_What to produce_
The stretch from the line with "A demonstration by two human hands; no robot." through the line with "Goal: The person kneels" in the records below: write it out exactly, and nothing else.

══ Data under study ══

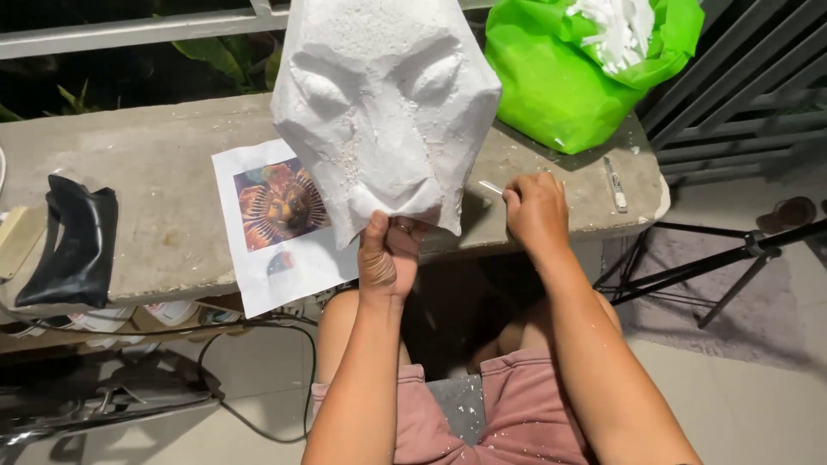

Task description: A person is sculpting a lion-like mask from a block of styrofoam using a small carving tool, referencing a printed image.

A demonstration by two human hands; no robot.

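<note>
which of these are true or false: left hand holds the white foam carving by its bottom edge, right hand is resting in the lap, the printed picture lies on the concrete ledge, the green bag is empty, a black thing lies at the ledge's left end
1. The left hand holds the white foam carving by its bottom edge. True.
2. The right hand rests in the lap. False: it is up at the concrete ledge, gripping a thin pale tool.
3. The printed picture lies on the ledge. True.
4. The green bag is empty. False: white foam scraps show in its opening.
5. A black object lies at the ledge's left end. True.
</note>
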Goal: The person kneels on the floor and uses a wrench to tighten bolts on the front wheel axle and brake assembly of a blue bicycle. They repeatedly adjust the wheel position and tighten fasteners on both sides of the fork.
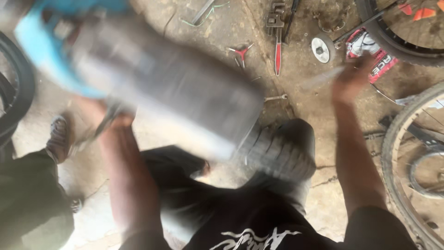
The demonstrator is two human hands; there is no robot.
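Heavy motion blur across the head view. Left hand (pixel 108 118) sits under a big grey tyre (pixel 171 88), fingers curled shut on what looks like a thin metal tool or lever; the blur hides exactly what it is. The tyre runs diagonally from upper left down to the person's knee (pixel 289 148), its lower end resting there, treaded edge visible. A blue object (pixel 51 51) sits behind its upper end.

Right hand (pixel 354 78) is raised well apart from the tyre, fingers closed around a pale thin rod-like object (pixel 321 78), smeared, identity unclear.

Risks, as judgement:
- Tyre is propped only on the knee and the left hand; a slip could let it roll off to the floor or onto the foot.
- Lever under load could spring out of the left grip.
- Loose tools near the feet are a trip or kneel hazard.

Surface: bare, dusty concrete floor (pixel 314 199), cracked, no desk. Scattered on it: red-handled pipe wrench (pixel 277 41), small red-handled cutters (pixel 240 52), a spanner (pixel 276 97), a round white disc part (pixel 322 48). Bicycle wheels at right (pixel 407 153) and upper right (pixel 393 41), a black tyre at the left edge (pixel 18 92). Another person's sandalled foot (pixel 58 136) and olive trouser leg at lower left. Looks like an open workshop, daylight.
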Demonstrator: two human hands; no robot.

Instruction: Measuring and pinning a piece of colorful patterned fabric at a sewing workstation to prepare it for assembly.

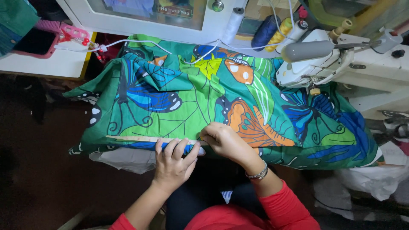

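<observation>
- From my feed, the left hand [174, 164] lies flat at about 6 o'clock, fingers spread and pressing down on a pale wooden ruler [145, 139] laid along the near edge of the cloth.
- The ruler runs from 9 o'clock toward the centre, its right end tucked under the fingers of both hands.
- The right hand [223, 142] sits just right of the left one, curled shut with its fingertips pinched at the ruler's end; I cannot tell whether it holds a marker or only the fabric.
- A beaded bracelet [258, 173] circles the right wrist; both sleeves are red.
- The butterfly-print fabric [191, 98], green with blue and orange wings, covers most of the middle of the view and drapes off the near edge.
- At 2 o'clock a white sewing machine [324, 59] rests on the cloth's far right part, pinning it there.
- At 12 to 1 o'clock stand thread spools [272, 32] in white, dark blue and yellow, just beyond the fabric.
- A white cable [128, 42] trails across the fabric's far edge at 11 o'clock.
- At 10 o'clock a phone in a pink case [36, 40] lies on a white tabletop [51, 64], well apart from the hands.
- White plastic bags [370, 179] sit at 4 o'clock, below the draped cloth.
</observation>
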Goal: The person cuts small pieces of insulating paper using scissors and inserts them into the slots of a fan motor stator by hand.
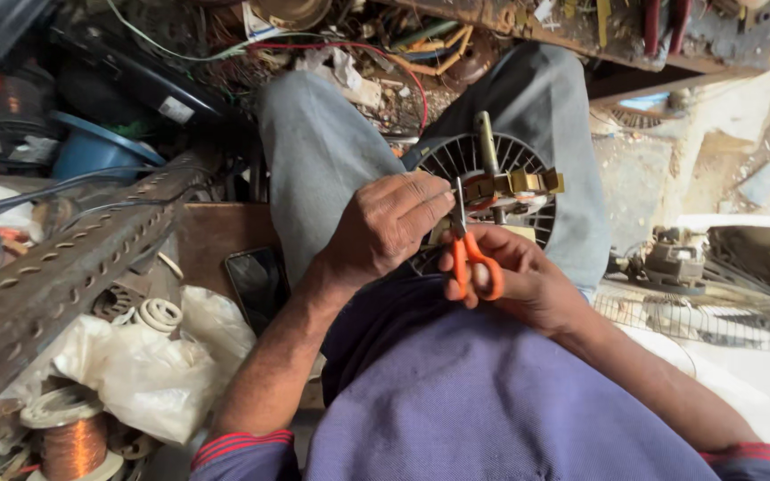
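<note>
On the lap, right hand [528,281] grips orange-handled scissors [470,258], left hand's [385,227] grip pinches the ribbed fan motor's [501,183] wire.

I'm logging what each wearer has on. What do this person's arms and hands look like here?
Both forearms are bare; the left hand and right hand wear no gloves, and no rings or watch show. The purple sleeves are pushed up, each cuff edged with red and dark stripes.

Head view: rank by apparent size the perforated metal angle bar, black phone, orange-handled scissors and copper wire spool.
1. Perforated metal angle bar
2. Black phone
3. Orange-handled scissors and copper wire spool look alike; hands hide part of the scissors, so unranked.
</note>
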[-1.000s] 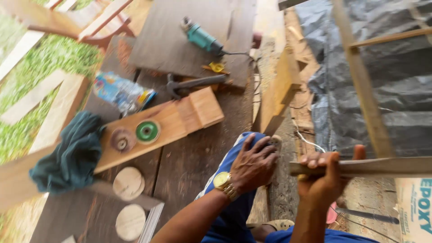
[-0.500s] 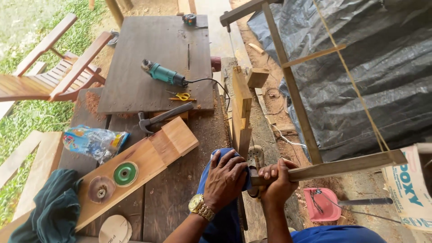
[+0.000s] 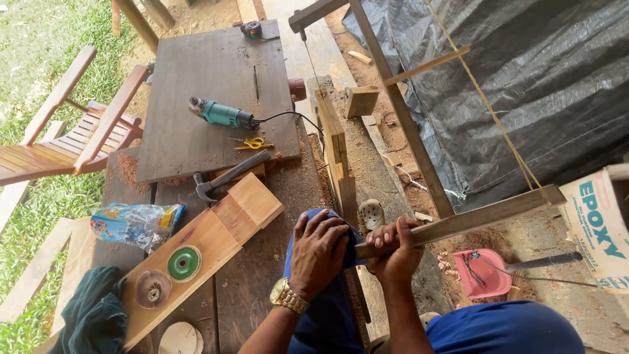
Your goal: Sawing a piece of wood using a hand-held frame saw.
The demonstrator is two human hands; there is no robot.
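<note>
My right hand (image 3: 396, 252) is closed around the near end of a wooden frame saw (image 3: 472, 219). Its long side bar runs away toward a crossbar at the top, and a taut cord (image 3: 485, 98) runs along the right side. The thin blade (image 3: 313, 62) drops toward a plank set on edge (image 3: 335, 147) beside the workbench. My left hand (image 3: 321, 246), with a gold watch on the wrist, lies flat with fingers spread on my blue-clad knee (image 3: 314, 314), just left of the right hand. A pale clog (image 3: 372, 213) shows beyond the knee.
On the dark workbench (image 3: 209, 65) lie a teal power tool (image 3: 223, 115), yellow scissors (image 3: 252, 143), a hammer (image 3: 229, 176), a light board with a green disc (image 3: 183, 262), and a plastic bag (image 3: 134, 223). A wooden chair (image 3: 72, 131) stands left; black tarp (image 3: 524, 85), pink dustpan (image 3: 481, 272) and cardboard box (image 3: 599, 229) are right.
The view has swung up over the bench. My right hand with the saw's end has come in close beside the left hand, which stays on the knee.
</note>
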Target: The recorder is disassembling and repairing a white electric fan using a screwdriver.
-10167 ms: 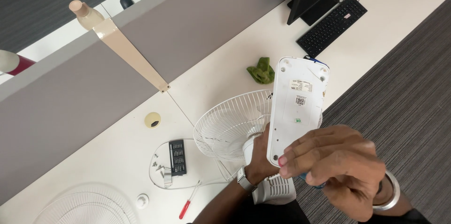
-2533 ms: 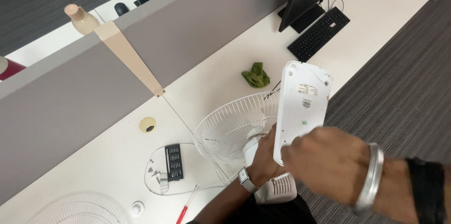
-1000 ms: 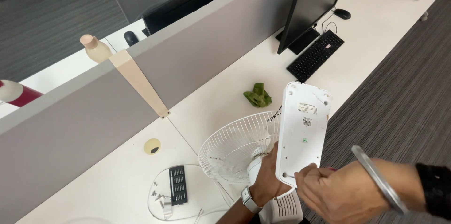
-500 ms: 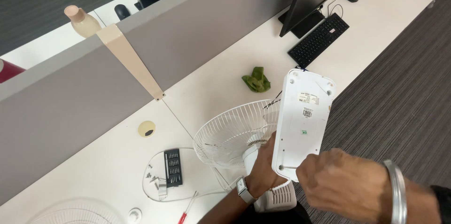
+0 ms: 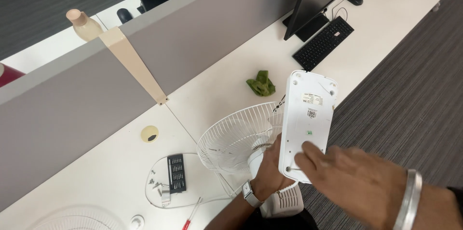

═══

_Result of the task_
A demonstration by two human hands; no robot.

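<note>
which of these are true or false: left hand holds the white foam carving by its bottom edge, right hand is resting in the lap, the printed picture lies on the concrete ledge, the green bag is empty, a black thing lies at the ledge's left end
1. The left hand holds the white foam carving by its bottom edge. True.
2. The right hand rests in the lap. False: it is up at the concrete ledge, gripping a thin pale tool.
3. The printed picture lies on the ledge. True.
4. The green bag is empty. False: white foam scraps show in its opening.
5. A black object lies at the ledge's left end. True.
</note>
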Goal: The person kneels on the floor and uses a wrench to tighten bolts on the front wheel axle and brake assembly of a blue bicycle. They repeatedly adjust the wheel position and tighten fasteners on both sides of the fork.

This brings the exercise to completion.